%%

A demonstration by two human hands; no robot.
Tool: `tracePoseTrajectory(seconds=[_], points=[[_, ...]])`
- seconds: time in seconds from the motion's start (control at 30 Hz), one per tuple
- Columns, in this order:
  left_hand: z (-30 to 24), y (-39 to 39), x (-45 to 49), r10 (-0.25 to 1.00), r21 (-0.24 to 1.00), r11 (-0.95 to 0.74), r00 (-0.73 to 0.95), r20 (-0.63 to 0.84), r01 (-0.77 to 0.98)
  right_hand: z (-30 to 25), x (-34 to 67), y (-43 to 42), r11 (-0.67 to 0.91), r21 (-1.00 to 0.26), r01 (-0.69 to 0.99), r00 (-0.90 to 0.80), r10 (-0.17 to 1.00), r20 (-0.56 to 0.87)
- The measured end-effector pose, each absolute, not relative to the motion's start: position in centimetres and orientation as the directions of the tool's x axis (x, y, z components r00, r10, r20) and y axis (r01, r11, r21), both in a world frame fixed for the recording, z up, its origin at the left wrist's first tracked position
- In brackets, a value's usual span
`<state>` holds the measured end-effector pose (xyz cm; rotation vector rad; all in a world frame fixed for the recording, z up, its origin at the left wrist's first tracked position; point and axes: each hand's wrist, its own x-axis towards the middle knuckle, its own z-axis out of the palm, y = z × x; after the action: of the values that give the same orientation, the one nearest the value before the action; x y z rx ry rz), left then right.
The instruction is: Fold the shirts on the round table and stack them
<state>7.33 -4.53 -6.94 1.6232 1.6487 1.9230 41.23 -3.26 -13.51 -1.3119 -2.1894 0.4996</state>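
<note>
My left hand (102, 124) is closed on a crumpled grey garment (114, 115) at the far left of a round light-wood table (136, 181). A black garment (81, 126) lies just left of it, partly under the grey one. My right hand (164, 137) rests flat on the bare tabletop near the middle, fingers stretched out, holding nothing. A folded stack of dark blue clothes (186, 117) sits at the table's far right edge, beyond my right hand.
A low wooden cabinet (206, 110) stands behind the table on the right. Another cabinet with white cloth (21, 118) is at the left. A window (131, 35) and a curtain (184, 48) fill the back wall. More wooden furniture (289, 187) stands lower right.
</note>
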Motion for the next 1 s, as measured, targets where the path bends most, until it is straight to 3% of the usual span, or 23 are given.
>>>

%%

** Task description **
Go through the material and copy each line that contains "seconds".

** Response to the exercise **
Tool: `tracePoseTrajectory(seconds=[_], points=[[_, ...]])`
- seconds: time in seconds from the motion's start (control at 30 Hz), one per tuple

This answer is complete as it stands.